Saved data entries
====================
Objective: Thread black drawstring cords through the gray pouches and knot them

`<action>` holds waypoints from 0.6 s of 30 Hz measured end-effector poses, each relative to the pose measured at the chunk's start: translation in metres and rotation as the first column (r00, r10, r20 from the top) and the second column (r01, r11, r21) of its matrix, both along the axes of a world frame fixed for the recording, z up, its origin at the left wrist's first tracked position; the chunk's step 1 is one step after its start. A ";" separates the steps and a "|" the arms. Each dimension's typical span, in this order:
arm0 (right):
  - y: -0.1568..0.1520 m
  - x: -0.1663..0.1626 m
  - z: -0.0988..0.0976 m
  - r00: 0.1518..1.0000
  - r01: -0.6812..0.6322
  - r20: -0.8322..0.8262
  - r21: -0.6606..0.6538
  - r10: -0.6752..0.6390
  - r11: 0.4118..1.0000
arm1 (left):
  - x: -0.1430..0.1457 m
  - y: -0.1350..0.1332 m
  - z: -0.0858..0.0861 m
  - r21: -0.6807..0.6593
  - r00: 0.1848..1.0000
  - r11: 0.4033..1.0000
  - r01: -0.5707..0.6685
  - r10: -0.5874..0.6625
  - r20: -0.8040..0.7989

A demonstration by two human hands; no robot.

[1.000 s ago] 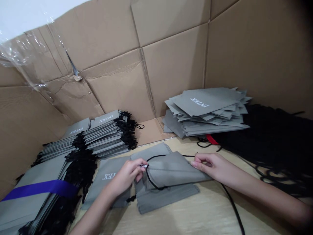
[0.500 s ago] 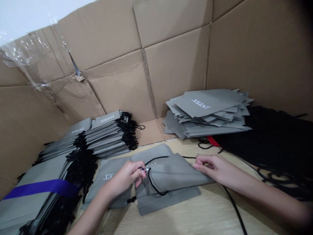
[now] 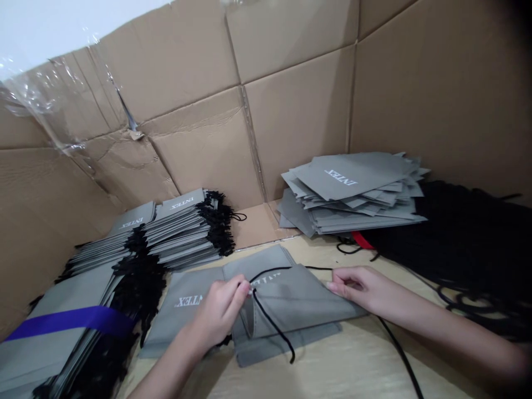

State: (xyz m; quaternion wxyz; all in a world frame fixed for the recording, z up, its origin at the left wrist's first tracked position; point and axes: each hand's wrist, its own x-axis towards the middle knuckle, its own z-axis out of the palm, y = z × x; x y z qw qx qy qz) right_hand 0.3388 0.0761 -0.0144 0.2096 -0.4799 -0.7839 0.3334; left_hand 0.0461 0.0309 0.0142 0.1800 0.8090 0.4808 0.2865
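Note:
A grey fabric pouch (image 3: 299, 302) lies folded on the wooden table in front of me, on top of other grey pouches. My left hand (image 3: 218, 316) is closed in a pinch at the pouch's left end, gripping a small metal threading tool with a black cord (image 3: 272, 327) trailing from it. The cord's loose end hangs down over the pouch. My right hand (image 3: 361, 288) pinches the pouch's right end where the cord enters the hem.
Stacks of grey INTEX pouches with black cords (image 3: 183, 227) lie at left, one bundle with a purple band (image 3: 70, 320). A loose pile of grey pouches (image 3: 353, 191) sits at back right beside a heap of black cord (image 3: 474, 244). Cardboard walls (image 3: 257, 100) enclose the table.
The left hand has drawn the tool and cord leftward out of the hem; the cord's loop has straightened and its free end now hangs lower over the pouch. The right hand has barely moved.

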 end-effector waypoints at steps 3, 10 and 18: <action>0.000 0.000 0.001 1.000 0.000 -0.006 0.023 0.000 1.000 | -0.002 0.008 -0.003 -0.038 0.942 0.992 -0.122 0.128 0.310; 0.002 0.004 -0.004 0.997 0.062 0.027 0.122 -0.066 0.991 | -0.019 0.041 -0.016 -0.192 0.776 0.914 -0.358 0.405 0.483; -0.001 0.004 -0.003 0.983 0.144 0.079 0.212 -0.163 0.967 | -0.016 0.028 -0.006 0.236 0.897 0.872 -0.428 0.377 0.232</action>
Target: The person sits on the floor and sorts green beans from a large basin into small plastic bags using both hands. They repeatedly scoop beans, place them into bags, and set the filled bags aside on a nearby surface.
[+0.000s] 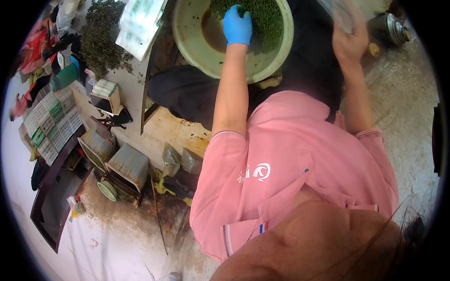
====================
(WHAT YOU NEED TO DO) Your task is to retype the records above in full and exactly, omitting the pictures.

(THE ANSWER)
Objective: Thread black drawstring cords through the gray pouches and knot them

`<action>` holds waypoints from 0.6 s of 30 Hz measured end-effector poses, each relative to the pose measured at the chunk's start: translation in metres and rotation as the first column (r00, r10, r20 from the top) and the second column (r01, r11, r21) of its matrix, both along the axes of a world frame fixed for the recording, z up, its origin at the left wrist's first tracked position; the chunk's step 1 is one step after its start. A ";" separates the steps and a "|" the arms. Each dimension's typical span, in this order:
arm0 (right):
  - y: -0.1568..0.1520 m
  - x: -0.1663..0.1626 m
  - z: -0.0988..0.0976 m
  - r00: 0.1518..1.0000
  - r01: -0.6812..0.6322
  - r20: -0.8322..0.8262
  - r21: -0.6606..0.6538
  - r10: -0.6752..0.6390
  - r11: 0.4118..1.0000
arm1 (left):
  - x: -0.1430..0.1457 m
  - y: -0.1350..0.1332 m
  - z: -0.0858..0.0861 m
  - r21: -0.6807..0.6593
  - r00: 0.1848..1.0000
  - r11: 0.4033..1.0000
  - r01: -0.5707..0.6685
  - r10: -0.5874..0.6625
  - r20: -0.8040..0.7989

A demonstration by two human hands; no robot.

[1.000 s ago] 
[0.500 s ago] 
[now] 

State: (xyz m; quaternion wxyz; all in a world frame fixed for the recording, z up, its origin at the left wrist's first tracked position; point and axes: each hand's wrist, its own x-axis towards the middle knuckle, its own z-axis out of the palm, y = z × x; x y z qw qx qy qz) right_hand 0.3388 0.0761 -0.0144 0.2096 -0.4799 -0.7839 0.3334; left_hand 0.0461 0.0309 0.0142 0.1800 0.8090 0.4808 0.2865
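Note:
A grey fabric pouch (image 3: 299, 302) lies folded on the wooden table in front of me, on top of other grey pouches. My left hand (image 3: 218, 316) is closed in a pinch at the pouch's left end, gripping a small metal threading tool with a black cord (image 3: 272, 327) trailing from it. The cord's loose end hangs down over the pouch. My right hand (image 3: 361, 288) pinches the pouch's right end where the cord enters the hem.
Stacks of grey INTEX pouches with black cords (image 3: 183, 227) lie at left, one bundle with a purple band (image 3: 70, 320). A loose pile of grey pouches (image 3: 353, 191) sits at back right beside a heap of black cord (image 3: 474, 244). Cardboard walls (image 3: 257, 100) enclose the table.
The left hand has drawn the tool and cord leftward out of the hem; the cord's loop has straightened and its free end now hangs lower over the pouch. The right hand has barely moved.
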
 end-effector waypoints at steps 3, 10 and 18: <action>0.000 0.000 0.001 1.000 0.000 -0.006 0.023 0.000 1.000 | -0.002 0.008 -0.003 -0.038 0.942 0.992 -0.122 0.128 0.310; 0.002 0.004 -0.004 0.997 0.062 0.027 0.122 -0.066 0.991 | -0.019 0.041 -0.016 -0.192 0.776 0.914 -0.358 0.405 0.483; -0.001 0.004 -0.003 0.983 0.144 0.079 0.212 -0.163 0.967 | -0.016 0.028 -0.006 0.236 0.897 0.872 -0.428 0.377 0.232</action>
Target: The person sits on the floor and sorts green beans from a large basin into small plastic bags using both hands. They repeatedly scoop beans, place them into bags, and set the filled bags aside on a nearby surface.
[+0.000s] 

Nothing else is needed to complete this exercise.